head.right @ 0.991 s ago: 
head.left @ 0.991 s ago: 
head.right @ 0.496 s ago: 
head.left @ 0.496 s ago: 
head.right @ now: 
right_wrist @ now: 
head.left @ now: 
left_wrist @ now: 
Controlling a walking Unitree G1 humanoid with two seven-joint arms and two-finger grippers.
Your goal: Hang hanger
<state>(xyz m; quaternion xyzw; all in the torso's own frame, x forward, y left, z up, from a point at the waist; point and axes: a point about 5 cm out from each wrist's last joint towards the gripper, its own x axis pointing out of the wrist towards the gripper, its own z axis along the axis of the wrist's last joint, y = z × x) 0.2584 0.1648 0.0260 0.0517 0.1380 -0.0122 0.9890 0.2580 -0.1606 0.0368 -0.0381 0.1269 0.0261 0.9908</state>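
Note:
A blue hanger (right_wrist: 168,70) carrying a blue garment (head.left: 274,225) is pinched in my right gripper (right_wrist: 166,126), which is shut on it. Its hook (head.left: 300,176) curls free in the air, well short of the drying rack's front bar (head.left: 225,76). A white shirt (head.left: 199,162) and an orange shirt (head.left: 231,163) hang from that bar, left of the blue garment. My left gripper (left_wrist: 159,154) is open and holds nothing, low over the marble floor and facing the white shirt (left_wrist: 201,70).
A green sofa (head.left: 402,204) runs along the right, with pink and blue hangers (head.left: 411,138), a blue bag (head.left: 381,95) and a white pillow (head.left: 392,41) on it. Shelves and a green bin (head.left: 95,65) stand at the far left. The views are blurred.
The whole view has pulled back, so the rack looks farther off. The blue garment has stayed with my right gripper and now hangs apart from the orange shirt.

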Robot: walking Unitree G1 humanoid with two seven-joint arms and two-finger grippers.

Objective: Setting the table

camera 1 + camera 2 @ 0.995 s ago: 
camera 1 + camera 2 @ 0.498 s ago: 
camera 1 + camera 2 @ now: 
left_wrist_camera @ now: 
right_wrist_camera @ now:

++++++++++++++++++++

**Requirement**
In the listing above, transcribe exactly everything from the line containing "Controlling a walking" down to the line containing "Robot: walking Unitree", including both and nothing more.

**Answer to this exercise**
Controlling a walking Unitree G1 humanoid with two seven-joint arms and two-finger grippers.
Your goal: Hang hanger
<state>(xyz m; quaternion xyzw; all in the torso's own frame, x forward, y left, z up, from a point at the waist; point and axes: a point about 5 cm out from each wrist's last joint towards the gripper, its own x axis pointing out of the wrist towards the gripper, its own z axis along the axis of the wrist's last joint, y = z × x) 0.2584 0.1648 0.0260 0.0517 0.1380 -0.0122 0.9890 0.2580 -0.1606 0.0368 -0.0381 0.1269 0.0261 0.9908</state>
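Note:
A blue hanger (right_wrist: 168,70) carrying a blue garment (head.left: 274,225) is pinched in my right gripper (right_wrist: 166,126), which is shut on it. Its hook (head.left: 300,176) curls free in the air, well short of the drying rack's front bar (head.left: 225,76). A white shirt (head.left: 199,162) and an orange shirt (head.left: 231,163) hang from that bar, left of the blue garment. My left gripper (left_wrist: 159,154) is open and holds nothing, low over the marble floor and facing the white shirt (left_wrist: 201,70).
A green sofa (head.left: 402,204) runs along the right, with pink and blue hangers (head.left: 411,138), a blue bag (head.left: 381,95) and a white pillow (head.left: 392,41) on it. Shelves and a green bin (head.left: 95,65) stand at the far left. The views are blurred.
The whole view has pulled back, so the rack looks farther off. The blue garment has stayed with my right gripper and now hangs apart from the orange shirt.
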
Robot: walking Unitree G1 humanoid with two seven-joint arms and two-finger grippers.

Work on the exercise is finished.